Os antibióticos são usados ​​no tratamento da tosse convulsa. Eles são mais eficazes na redução da gravidade da tosse convulsa quando administrados nos estágios iniciais da doença. O tratamento com antibióticos iniciado assim que a doença estiver bem estabelecida pode ser recomendado para reduzir a probabilidade de propagação da bactéria, mas pode não reduzir a gravidade dos sintomas.
Os antibióticos também podem ser prescritos para tratar infecções secundárias que possam ter se desenvolvido. O tratamento profilático (preventivo) com antibióticos pode ser recomendado para outros membros da família para prevenir a propagação da doença na comunidade.

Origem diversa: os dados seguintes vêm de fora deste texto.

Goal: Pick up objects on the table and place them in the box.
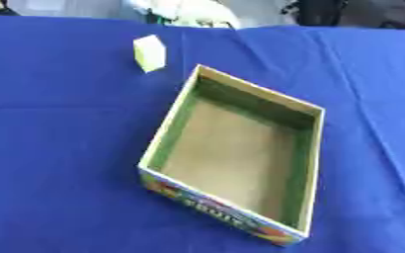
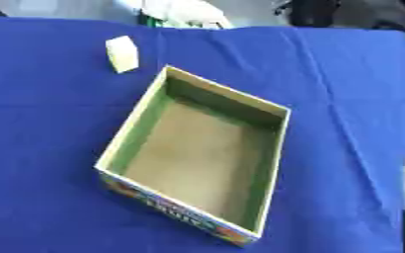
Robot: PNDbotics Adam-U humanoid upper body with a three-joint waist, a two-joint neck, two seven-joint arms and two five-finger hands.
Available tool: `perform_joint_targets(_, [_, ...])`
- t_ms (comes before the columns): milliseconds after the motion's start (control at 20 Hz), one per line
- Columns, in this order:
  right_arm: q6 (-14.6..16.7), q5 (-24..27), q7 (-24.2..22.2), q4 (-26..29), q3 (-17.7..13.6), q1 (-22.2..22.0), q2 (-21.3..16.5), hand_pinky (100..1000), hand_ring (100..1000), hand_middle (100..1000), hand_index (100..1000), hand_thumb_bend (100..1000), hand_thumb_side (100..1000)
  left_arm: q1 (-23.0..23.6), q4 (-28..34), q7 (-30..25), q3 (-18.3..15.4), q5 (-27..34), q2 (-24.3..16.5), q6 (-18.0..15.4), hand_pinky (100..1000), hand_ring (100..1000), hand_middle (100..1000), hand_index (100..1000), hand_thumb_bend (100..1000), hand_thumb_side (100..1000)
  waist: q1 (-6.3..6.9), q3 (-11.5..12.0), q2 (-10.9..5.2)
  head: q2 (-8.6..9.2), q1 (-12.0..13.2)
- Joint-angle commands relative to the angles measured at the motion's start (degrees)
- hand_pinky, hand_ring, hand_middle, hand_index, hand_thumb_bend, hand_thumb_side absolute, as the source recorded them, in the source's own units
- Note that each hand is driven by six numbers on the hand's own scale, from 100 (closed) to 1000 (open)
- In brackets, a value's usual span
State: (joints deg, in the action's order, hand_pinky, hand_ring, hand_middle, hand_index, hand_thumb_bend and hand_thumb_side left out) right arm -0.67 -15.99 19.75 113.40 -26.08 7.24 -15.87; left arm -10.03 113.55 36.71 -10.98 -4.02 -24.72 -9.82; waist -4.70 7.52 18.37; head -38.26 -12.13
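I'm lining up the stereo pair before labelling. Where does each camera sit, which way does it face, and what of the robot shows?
Left eye view: in the head, looking down at the open box, the pale yellow block beyond its far left corner, on the blue cloth; no robot part shows.
Right eye view: beside it, same downward aim; a dark and silvery shape at the lower right edge, too unclear to name.
Shared: box, block, cloth.

open cardboard box point(image 1: 166, 132) mid-table, askew | pale yellow block point(image 1: 150, 53) just beyond
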Motion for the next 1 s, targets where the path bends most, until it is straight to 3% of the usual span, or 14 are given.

O tratamento posterior da tosse convulsa é de suporte e envolve deixar a criança confortável. Isso deve incluir:
  • Repouso na cama
  • Pequenas refeições frequentes
  • Manter a ingestão de líquidos.
O uso de um umidificador para aquecer e umedecer o ar pode ser útil para acalmar as vias aéreas e reduzir os espasmos de tosse. Sentar com a criança em um banheiro úmido também pode ser benéfico.

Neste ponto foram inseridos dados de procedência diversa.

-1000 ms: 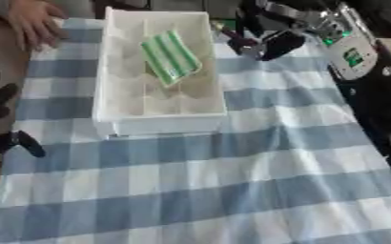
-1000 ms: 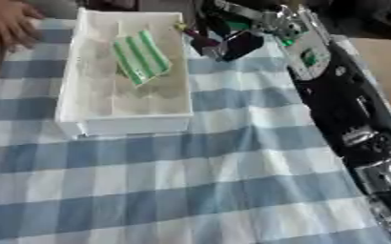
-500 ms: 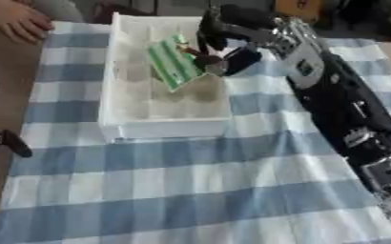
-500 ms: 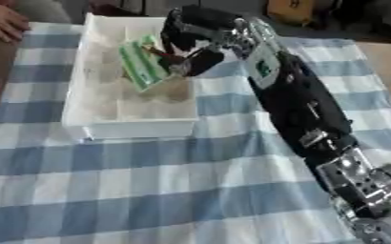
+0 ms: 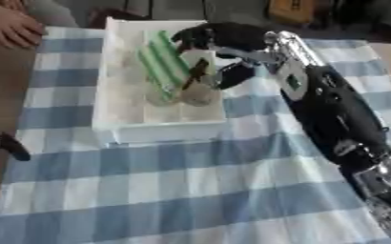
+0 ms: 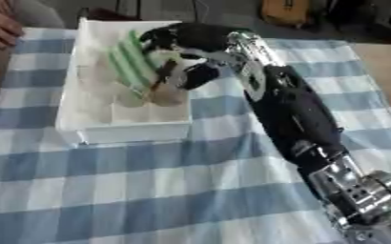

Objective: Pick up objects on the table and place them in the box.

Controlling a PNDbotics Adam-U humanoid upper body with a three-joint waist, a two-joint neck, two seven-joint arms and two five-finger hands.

Os medicamentos supressores da tosse não são eficazes no tratamento da tosse convulsa.
Em casos particularmente graves de tosse convulsa, pode ser necessário tratamento no hospital. Isso é mais comumente necessário em bebês com menos de seis meses de idade, com aproximadamente 75% das pessoas afetadas nessa faixa etária necessitando de hospitalização.

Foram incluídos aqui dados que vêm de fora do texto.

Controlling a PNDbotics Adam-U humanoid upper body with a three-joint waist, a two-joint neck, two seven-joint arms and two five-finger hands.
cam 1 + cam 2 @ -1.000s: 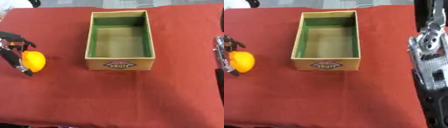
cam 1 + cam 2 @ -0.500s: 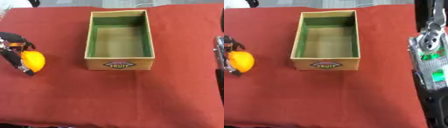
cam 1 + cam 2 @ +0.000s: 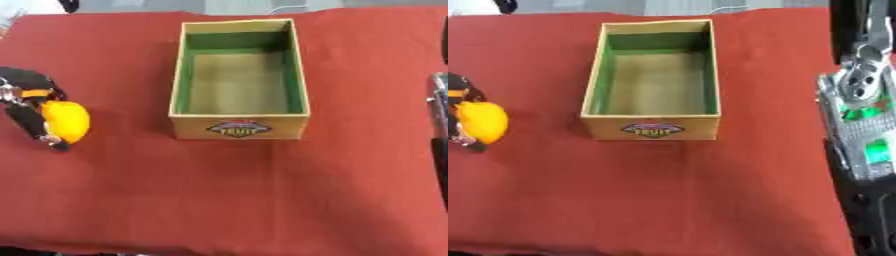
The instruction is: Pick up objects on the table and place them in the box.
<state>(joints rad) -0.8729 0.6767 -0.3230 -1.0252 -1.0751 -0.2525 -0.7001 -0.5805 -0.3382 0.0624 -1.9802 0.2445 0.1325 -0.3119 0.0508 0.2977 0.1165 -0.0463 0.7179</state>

O tratamento no hospital pode incluir:
  • Administrando oxigênio
  • Sucção de secreções e muco
  • Administração de fluidos por gotejamento na mão ou braço para prevenir a desidratação
  • Monitoramento de sinais de complicações
  • Isolamento de outras crianças para prevenir a propagação da doença.

Recomendações de vacinas

A vacina DTaP previne três doenças com uma injeção: difteria, tétano e coqueluche. As crianças devem receber cinco doses da vacina DTaP, uma dose em cada uma das seguintes idades:
  • 2 meses
  • 4 meses
  • 6 meses
  • 15-18 meses
  • 4-6 anos
Qualquer pessoa que tiver contato com um bebê - pais, avós, cuidadores, irmãos, além de parentes e amigos - deve receber a forma adulta da vacina (Tdap) para ajudar a proteger ou “casular” os recém-nascidos da tosse convulsa. Também é recomendado que mulheres grávidas recebam uma vacina Tdap durante cada gravidez entre as semanas 27 e 36 para beneficiar a mãe e o bebê. Quando uma futura mamãe é vacinada, ela passa anticorpos anti-doenças para o bebê para ajudar a protegê-lo após o nascimento.

Prevenção

A vacinação é a chave para a prevenção. O CDC recomenda a vacinação para bebês em:
  • 2 meses
  • 4 meses
  • 6 meses
Booster shots são necessários para crianças em:
  • 15 a 18 meses
  • 4 a 6 anos e novamente aos 11 anos
As crianças não são as únicas vulneráveis ​​à tosse convulsa. Se você trabalha, visita ou cuida de bebês e crianças, tem mais de 65 anos ou trabalha no setor de saúde, converse com seu médico sobre como ser vacinado.